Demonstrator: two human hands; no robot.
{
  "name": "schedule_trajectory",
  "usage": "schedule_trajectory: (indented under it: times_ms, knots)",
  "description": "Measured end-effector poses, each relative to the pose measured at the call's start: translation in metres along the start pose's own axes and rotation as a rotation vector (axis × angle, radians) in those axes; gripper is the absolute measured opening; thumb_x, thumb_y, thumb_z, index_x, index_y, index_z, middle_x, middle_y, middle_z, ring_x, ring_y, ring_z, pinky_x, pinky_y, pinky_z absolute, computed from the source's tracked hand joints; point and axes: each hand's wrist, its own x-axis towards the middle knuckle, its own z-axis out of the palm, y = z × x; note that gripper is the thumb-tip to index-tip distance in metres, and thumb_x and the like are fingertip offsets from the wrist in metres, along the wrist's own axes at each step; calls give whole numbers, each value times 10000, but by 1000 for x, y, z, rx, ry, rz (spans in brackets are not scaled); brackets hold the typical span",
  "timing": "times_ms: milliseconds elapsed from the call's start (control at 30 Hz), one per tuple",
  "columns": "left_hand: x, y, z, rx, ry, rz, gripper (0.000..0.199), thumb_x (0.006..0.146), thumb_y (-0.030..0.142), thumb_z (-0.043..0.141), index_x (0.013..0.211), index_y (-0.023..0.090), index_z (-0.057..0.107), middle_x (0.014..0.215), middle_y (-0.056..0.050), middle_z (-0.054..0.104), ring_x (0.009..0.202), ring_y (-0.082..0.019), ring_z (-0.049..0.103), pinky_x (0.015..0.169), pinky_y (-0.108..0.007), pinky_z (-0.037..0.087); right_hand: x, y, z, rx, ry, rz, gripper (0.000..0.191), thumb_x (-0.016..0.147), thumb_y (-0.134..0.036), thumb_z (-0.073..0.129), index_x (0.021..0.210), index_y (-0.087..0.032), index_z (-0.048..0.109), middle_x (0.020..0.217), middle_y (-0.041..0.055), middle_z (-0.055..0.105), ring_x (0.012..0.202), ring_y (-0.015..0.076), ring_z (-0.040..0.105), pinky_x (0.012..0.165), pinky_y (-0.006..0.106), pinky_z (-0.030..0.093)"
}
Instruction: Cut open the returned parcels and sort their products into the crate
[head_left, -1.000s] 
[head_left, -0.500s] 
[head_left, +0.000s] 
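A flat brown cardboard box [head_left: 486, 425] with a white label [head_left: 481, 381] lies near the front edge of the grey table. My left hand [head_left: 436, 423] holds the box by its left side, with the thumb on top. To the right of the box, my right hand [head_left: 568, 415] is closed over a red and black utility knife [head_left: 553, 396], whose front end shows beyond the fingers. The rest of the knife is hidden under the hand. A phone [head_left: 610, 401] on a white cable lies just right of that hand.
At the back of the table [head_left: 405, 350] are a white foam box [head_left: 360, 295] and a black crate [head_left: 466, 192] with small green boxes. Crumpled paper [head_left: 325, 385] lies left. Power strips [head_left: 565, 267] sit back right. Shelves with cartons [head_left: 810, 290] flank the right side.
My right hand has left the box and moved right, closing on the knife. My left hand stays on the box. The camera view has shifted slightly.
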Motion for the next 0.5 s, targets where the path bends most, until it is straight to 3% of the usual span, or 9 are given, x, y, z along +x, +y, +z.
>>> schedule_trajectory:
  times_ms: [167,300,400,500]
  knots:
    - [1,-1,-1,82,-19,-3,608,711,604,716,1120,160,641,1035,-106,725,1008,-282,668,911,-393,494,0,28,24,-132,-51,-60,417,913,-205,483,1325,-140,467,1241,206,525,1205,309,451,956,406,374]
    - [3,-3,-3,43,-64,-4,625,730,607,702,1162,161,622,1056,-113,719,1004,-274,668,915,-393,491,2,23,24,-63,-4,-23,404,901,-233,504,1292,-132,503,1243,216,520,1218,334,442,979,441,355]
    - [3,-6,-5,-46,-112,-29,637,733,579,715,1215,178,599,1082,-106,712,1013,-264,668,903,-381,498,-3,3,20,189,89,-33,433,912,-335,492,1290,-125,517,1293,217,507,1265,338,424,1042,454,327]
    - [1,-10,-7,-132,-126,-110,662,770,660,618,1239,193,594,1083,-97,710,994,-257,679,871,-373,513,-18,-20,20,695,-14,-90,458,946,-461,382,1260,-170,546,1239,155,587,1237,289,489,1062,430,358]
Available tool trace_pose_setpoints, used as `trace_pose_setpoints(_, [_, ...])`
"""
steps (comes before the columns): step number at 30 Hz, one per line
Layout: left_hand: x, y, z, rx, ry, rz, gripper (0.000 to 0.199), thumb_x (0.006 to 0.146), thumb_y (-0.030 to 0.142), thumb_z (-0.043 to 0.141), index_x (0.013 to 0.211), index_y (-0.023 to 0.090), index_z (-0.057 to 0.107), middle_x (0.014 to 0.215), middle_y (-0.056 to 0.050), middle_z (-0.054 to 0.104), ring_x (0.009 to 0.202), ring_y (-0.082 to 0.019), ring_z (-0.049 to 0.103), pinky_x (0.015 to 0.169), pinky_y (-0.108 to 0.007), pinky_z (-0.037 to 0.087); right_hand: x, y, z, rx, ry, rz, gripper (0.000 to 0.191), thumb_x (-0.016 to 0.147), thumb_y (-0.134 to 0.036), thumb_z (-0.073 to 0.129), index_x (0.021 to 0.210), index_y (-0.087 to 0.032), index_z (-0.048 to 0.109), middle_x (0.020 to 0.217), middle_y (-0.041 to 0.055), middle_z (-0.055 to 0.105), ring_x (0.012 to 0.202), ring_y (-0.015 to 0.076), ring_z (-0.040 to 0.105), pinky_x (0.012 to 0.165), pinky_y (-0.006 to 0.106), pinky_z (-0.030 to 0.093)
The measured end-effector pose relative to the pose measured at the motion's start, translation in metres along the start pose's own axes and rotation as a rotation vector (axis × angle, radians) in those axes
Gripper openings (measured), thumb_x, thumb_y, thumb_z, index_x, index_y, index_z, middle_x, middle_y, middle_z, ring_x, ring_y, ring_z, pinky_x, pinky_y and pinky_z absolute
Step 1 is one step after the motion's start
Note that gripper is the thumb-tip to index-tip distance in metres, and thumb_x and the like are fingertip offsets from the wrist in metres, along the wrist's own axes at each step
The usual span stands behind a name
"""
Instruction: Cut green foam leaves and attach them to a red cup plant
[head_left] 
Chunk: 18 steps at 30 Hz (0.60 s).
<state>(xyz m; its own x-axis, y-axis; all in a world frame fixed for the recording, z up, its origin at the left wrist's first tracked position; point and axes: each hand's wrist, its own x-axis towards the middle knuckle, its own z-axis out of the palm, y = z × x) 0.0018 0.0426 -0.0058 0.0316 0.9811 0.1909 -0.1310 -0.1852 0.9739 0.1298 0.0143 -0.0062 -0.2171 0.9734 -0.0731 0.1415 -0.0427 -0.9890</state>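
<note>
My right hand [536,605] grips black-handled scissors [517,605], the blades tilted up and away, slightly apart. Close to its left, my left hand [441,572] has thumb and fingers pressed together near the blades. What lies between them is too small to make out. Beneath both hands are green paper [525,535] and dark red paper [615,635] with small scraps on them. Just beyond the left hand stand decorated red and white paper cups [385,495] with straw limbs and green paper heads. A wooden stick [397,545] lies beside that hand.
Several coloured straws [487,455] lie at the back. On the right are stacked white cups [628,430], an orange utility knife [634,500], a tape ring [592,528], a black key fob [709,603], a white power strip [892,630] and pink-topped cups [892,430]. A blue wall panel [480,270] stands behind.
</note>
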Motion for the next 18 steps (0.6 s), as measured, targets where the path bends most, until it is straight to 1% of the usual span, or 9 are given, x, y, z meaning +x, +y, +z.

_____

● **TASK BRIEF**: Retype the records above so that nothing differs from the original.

● **PROBLEM SOLUTION**:
Demonstrator: two human hands; no robot.
{
  "name": "schedule_trajectory",
  "usage": "schedule_trajectory: (indented under it: times_ms, knots)",
  "description": "Measured end-effector poses, each relative to the pose measured at the call's start: translation in metres along the start pose's own axes and rotation as a rotation vector (axis × angle, radians) in those axes; gripper is the absolute measured opening; thumb_x, thumb_y, thumb_z, index_x, index_y, index_z, middle_x, middle_y, middle_z, ring_x, ring_y, ring_z, pinky_x, pinky_y, pinky_z absolute, computed from the source's tracked hand joints; point and axes: each hand's wrist, its own x-axis towards the middle knuckle, its own z-axis out of the palm, y = z × x; note that gripper is the thumb-tip to index-tip distance in metres, and thumb_x and the like are fingertip offsets from the wrist in metres, along the wrist's own axes at each step; calls give whole numbers, each value times 10000, but by 1000 for x, y, z, rx, ry, rz (spans in brackets are not scaled); brackets hold the typical span",
  "timing": "times_ms: milliseconds elapsed from the call's start (control at 30 Hz), one per tuple",
  "columns": "left_hand: x, y, z, rx, ry, rz, gripper (0.000..0.199), thumb_x (0.006..0.146), thumb_y (-0.030..0.142), thumb_z (-0.043..0.141), index_x (0.013..0.211), index_y (-0.023..0.090), index_z (-0.057..0.107), middle_x (0.014..0.215), middle_y (-0.056..0.050), middle_z (-0.054..0.104), ring_x (0.009..0.202), ring_y (-0.082..0.019), ring_z (-0.049..0.103), pinky_x (0.015..0.169), pinky_y (-0.108..0.007), pinky_z (-0.037..0.087); right_hand: x, y, z, rx, ry, rz, gripper (0.000..0.191), thumb_x (-0.016..0.147), thumb_y (-0.134..0.036), thumb_z (-0.073..0.129), index_x (0.021..0.210), index_y (-0.087..0.032), index_z (-0.048..0.109), middle_x (0.020..0.217), middle_y (-0.041..0.055), middle_z (-0.055..0.105), ring_x (0.012..0.202), ring_y (-0.015..0.076), ring_z (-0.040..0.105), pinky_x (0.012..0.165), pinky_y (-0.006..0.106), pinky_z (-0.030..0.093)"
}
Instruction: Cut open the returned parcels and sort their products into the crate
[head_left, -1.000s] 
[head_left, -0.500s] 
[head_left, +0.000s] 
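A flat brown cardboard box [head_left: 486, 425] with a white label [head_left: 481, 381] lies near the front edge of the grey table. My left hand [head_left: 436, 423] holds the box by its left side, with the thumb on top. To the right of the box, my right hand [head_left: 568, 415] is closed over a red and black utility knife [head_left: 553, 396], whose front end shows beyond the fingers. The rest of the knife is hidden under the hand. A phone [head_left: 610, 401] on a white cable lies just right of that hand.
At the back of the table [head_left: 405, 350] are a white foam box [head_left: 360, 295] and a black crate [head_left: 466, 192] with small green boxes. Crumpled paper [head_left: 325, 385] lies left. Power strips [head_left: 565, 267] sit back right. Shelves with cartons [head_left: 810, 290] flank the right side.
My right hand has left the box and moved right, closing on the knife. My left hand stays on the box. The camera view has shifted slightly.
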Motion for the next 0.5 s, targets where the path bends most, until it is straight to 3% of the usual span, or 9 are given, x, y, z along +x, +y, +z.
>>> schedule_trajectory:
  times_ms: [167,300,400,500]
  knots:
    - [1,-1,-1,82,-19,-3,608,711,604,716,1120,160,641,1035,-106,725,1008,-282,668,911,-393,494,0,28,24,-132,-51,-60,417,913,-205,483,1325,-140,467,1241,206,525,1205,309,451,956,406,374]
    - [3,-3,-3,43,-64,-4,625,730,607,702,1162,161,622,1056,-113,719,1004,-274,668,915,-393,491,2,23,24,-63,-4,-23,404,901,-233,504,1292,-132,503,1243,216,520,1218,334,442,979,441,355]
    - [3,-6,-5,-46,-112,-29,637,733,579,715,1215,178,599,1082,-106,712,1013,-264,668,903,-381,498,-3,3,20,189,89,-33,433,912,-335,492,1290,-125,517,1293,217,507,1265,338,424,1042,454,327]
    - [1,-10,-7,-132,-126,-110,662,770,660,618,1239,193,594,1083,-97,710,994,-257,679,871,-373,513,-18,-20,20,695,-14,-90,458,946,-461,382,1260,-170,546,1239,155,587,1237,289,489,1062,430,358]
Available tool trace_pose_setpoints, used as `trace_pose_setpoints(_, [_, ...])`
"""
steps (comes before the columns): step number at 30 Hz, one per line
Layout: left_hand: x, y, z, rx, ry, rz, gripper (0.000 to 0.199), thumb_x (0.006 to 0.146), thumb_y (-0.030 to 0.142), thumb_z (-0.043 to 0.141), index_x (0.013 to 0.211), index_y (-0.023 to 0.090), index_z (-0.057 to 0.107), middle_x (0.014 to 0.215), middle_y (-0.056 to 0.050), middle_z (-0.054 to 0.104), ring_x (0.009 to 0.202), ring_y (-0.082 to 0.019), ring_z (-0.049 to 0.103), pinky_x (0.015 to 0.169), pinky_y (-0.108 to 0.007), pinky_z (-0.037 to 0.087); right_hand: x, y, z, rx, ry, rz, gripper (0.000 to 0.191), thumb_x (-0.016 to 0.147), thumb_y (-0.134 to 0.036), thumb_z (-0.073 to 0.129), index_x (0.021 to 0.210), index_y (-0.087 to 0.032), index_z (-0.048 to 0.109), middle_x (0.020 to 0.217), middle_y (-0.041 to 0.055), middle_z (-0.055 to 0.105), ring_x (0.012 to 0.202), ring_y (-0.015 to 0.076), ring_z (-0.040 to 0.105), pinky_x (0.012 to 0.165), pinky_y (-0.006 to 0.106), pinky_z (-0.030 to 0.093)
The measured end-effector pose relative to the pose measured at the motion's start, translation in metres along the start pose's own axes and rotation as a rotation vector (axis × angle, radians) in those axes
Gripper openings (measured), thumb_x, thumb_y, thumb_z, index_x, index_y, index_z, middle_x, middle_y, middle_z, ring_x, ring_y, ring_z, pinky_x, pinky_y and pinky_z absolute
Step 1 is one step after the motion's start
Note that gripper is the thumb-tip to index-tip distance in metres, and thumb_x and the like are fingertip offsets from the wrist in metres, along the wrist's own axes at each step
The usual span stands behind a name
"""
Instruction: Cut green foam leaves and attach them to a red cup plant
[head_left] 
Chunk: 18 steps at 30 Hz (0.60 s).
<state>(xyz m; its own x-axis, y-axis; all in a world frame fixed for the recording, z up, its origin at the left wrist's first tracked position; point and axes: each hand's wrist, its own x-axis towards the middle knuckle, its own z-axis out of the palm, y = z × x) 0.0018 0.0426 -0.0058 0.0316 0.9811 0.1909 -0.1310 -0.1852 0.9739 0.1298 0.0143 -0.0062 -0.2171 0.9734 -0.0731 0.1415 -0.0427 -0.9890</state>
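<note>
My right hand [536,605] grips black-handled scissors [517,605], the blades tilted up and away, slightly apart. Close to its left, my left hand [441,572] has thumb and fingers pressed together near the blades. What lies between them is too small to make out. Beneath both hands are green paper [525,535] and dark red paper [615,635] with small scraps on them. Just beyond the left hand stand decorated red and white paper cups [385,495] with straw limbs and green paper heads. A wooden stick [397,545] lies beside that hand.
Several coloured straws [487,455] lie at the back. On the right are stacked white cups [628,430], an orange utility knife [634,500], a tape ring [592,528], a black key fob [709,603], a white power strip [892,630] and pink-topped cups [892,430]. A blue wall panel [480,270] stands behind.
</note>
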Motion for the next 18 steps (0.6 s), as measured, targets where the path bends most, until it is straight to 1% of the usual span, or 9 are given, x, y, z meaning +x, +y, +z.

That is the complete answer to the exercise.